O segundo modelo é o modelo marxista, que propõe que a produção do conhecimento deve se dar antes da luta. O conhecimento marxista e a proposta de Marx se apresentam no sentido de criar um conhecimento que habilite a classe operária para a luta, um conhecimento emancipatório, capaz de auxiliar a classe operária a superar o capitalismo que a oprime. Eu penso que este modelo continua válido, em muitos aspectos. Mas a verdade é que as frustrações frente aos conceitos que surgiram dele, tais como as proposições de comunismo, socialismo ou a própria ideia de revolução, foram muito grandes no século XX, sendo ambos simbolicamente rejeitados na queda do muro de Berlim. Portanto, também este modelo não parece oferecer soluções ao impasse contemporâneo. E isso porque, por um lado, esse modelo pressupõe investir em uma classe específica como sujeito epistemológico privilegiado, no caso, a classe operária, deixando de fora outras classes e sujeitos do conhecimento. Este modelo não contempla, por exemplo, os conhecimentos dos povos indígenas, das populações racializadas, das mulheres. Além desse problema, que obviamente é muito forte, há os problemas próprios do fracasso das soluções aportadas pelas experiências comunistas e socialistas ao longo do século XX.

Nesse sentido, as Epistemologias do Sul procuram uma terceira via: a via dos conhecimentos nascidos na luta, enquanto a luta ocorre. Porque esses conhecimentos são conhecimento incorporado, são os corpos em luta que o produzem. E os corpos em luta são corpos intelectuais, corpos trabalhadores, podem ser artistas, podem ser poetas, indígenas, mulheres, podem ser o que sejam, corpos coletivos de grupos e comunidades e, é fundamental, corpos em resistência. Nesse sentido, o conceito de luta é um conceito de resistência: processo através do qual uma vítima deixa de ser vítima para ser um ator social protagonista. É o processo através do qual uma mínima possibilidade de liberdade é convertida em um impulso de libertação. E quando esse impulso de liberdade é incorporado numa vontade, num input de libertação, nós temos luta. Não apenas a grande luta, mas também a pequena luta, de um pequeno grupo, a luta de duas ou três pessoas.

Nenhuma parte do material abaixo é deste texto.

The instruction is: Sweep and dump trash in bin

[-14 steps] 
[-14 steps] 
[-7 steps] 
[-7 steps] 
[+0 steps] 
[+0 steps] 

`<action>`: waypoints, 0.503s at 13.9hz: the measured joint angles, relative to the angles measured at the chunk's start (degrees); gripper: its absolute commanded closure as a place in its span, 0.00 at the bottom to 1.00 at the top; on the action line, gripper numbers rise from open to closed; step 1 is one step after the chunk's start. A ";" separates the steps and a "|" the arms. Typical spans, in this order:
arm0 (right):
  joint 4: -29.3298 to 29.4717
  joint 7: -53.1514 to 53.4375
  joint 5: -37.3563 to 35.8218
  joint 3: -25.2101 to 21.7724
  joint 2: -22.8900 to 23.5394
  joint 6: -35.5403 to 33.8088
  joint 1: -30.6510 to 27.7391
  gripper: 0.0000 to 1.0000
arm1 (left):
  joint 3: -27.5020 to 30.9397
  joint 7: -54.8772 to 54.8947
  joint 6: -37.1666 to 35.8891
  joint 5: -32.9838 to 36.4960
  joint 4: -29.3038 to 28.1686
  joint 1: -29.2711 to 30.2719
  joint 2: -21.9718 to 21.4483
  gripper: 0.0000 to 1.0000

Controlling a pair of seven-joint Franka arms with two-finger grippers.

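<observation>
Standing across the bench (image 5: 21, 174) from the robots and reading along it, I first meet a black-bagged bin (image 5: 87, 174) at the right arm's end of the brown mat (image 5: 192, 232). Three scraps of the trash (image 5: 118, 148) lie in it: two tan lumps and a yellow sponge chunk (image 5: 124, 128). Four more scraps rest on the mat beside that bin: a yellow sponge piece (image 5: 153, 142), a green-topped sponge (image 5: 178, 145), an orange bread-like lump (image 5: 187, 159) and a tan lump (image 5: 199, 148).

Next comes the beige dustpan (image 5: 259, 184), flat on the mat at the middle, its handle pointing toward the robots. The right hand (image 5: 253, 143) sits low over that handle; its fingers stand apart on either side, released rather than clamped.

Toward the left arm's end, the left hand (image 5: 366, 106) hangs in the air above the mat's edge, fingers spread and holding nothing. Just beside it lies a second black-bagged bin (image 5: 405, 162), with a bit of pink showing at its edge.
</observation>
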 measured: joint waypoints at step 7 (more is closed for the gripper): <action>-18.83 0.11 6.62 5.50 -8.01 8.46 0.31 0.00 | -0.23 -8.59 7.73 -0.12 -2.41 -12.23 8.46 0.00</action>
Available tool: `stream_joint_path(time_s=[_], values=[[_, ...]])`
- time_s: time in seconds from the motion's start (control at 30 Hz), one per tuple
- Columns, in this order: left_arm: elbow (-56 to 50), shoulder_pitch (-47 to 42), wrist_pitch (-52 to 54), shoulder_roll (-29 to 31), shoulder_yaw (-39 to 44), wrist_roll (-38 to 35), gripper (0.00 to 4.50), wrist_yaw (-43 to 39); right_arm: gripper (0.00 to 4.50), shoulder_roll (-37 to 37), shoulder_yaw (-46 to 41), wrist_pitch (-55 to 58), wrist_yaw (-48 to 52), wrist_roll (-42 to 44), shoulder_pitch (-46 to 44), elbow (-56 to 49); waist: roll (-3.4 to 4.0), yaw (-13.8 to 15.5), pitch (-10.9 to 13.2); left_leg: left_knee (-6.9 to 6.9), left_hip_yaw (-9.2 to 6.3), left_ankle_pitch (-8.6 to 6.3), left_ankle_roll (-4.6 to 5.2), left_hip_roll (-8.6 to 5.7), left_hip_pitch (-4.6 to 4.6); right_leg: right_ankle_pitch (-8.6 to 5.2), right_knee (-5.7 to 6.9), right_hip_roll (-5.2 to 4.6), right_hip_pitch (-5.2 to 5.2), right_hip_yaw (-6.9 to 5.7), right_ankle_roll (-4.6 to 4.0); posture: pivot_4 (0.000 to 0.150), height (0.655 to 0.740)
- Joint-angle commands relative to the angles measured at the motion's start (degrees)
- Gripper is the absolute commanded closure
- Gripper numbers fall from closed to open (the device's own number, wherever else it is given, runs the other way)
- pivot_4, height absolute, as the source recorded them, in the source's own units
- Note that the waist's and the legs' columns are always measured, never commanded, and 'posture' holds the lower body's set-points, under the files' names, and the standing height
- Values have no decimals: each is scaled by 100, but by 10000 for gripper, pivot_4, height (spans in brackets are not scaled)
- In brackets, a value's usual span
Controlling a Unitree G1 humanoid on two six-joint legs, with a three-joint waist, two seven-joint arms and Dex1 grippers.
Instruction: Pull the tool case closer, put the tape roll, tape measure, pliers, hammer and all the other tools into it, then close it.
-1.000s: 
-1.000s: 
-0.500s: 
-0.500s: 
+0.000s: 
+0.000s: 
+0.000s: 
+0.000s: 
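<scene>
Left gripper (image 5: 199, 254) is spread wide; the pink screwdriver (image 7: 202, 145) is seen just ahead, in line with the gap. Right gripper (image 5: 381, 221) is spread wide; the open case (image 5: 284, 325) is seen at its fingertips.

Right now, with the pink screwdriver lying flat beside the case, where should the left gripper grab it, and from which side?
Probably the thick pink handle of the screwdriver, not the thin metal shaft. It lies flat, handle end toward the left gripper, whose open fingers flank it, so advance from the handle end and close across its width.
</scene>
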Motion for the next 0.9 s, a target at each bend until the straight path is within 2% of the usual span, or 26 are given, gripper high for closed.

Pode ser a luta de uma comunidade, a luta de uma universidade, de um departamento. A luta não tem escalas. Mas tem, obviamente, a importância de ser resistência. As Epistemologias do Sul são propostas epistemológicas que podem ser assumidas por diferentes grupos sociais de estudantes, professores e pesquisadores desde que estejam envolvidos nas lutas anti-capitalistas, anti-colonialistas e anti-patriarcais, mas representam desafios diferentes para os diferentes grupos. Neste momento quero centrar-me nos desafios específicos que enfrentam os nossos jovens indígenas e afro-brasileiros, que neste momento se encontram nas universidades, como estudantes ou professores. Têm em suas mãos, várias lutas específicas.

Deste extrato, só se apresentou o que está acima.